My friends changed. My family changed. My school changed. I changed. About everything around me changed excpect for My Chemical Romance. The pattern never changes, I'm going to f**k rise against. I'm not okay but maybe I don't even have to be. I'm not correct but I have the right to be confused. Because of My Chemical Romance inside of me burst in to flames this small feeling that screams "Here I am and f**k you if you don't understand me." I have started to have own opinions and own way of doing things. I'm tired of hearing how I just can't have that much make up in my face or how I just can't listen underOATH unless feeling annoyed. I can put as much make up in my face as I want and listen to underOATH when ever I want, it's my face and this is my life and I'm going to live it.
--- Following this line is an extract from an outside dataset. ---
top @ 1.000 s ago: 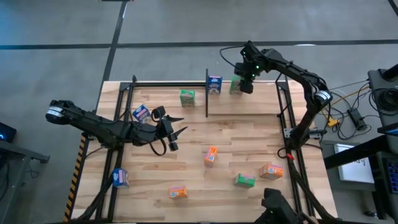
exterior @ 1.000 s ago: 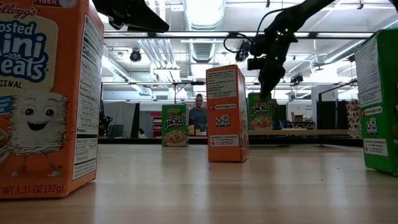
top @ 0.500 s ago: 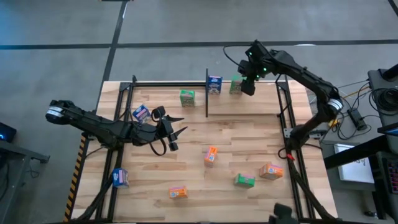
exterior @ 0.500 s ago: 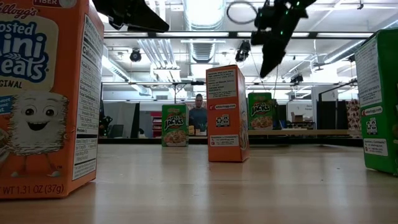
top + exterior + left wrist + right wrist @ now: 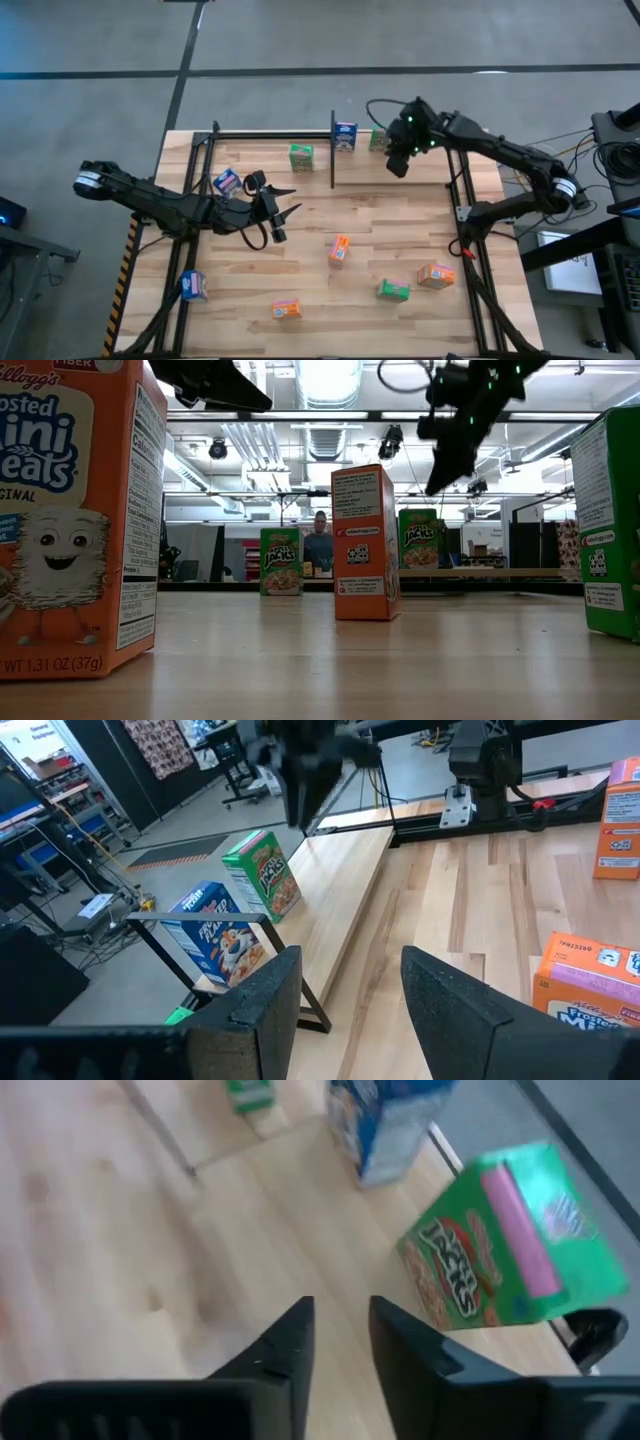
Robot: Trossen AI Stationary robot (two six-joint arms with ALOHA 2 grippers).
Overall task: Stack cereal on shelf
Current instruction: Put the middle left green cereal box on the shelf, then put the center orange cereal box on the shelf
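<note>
From above, I see my right gripper (image 5: 397, 165) has come back off the shelf (image 5: 430, 170) since a second ago, when it stood over the green box (image 5: 378, 139); that box now stands alone on the board, beside the blue box (image 5: 345, 135) and just beyond the empty jaws. The left gripper (image 5: 283, 208) has not moved — it hangs open over the table (image 5: 400, 230), with a blue box (image 5: 227, 181) lying near behind it. In the low view the right gripper (image 5: 447, 455) has risen clear above the green box (image 5: 420, 540), which it touched before; an orange box (image 5: 364, 543) stands mid-table, a person shows in the room behind, under ceiling lights. Past the left wrist's parted fingers (image 5: 452, 990) the shelf's board (image 5: 340, 930) carries a green box (image 5: 262, 877) and a blue one (image 5: 215, 940). The right wrist shows its fingers (image 5: 290, 1342) slightly apart, holding nothing — the green box (image 5: 505, 1240) just ahead on the shelf.
</note>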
Actually yes, I am afraid to keep on living and yes, most definitely I am afraid to walk this world alone but you know what? Whatever happens I am not going to be alone. I will always find My Chemical Romance next to me. It doesn't betray me and it doesn't judge or critisize me. I grow and change and love and hate but it stays beside me. It's something I don't have to dress up for. It's there for me no matter what I look like.
Yes. I still think life is shitty. But I'm going to live it anyway.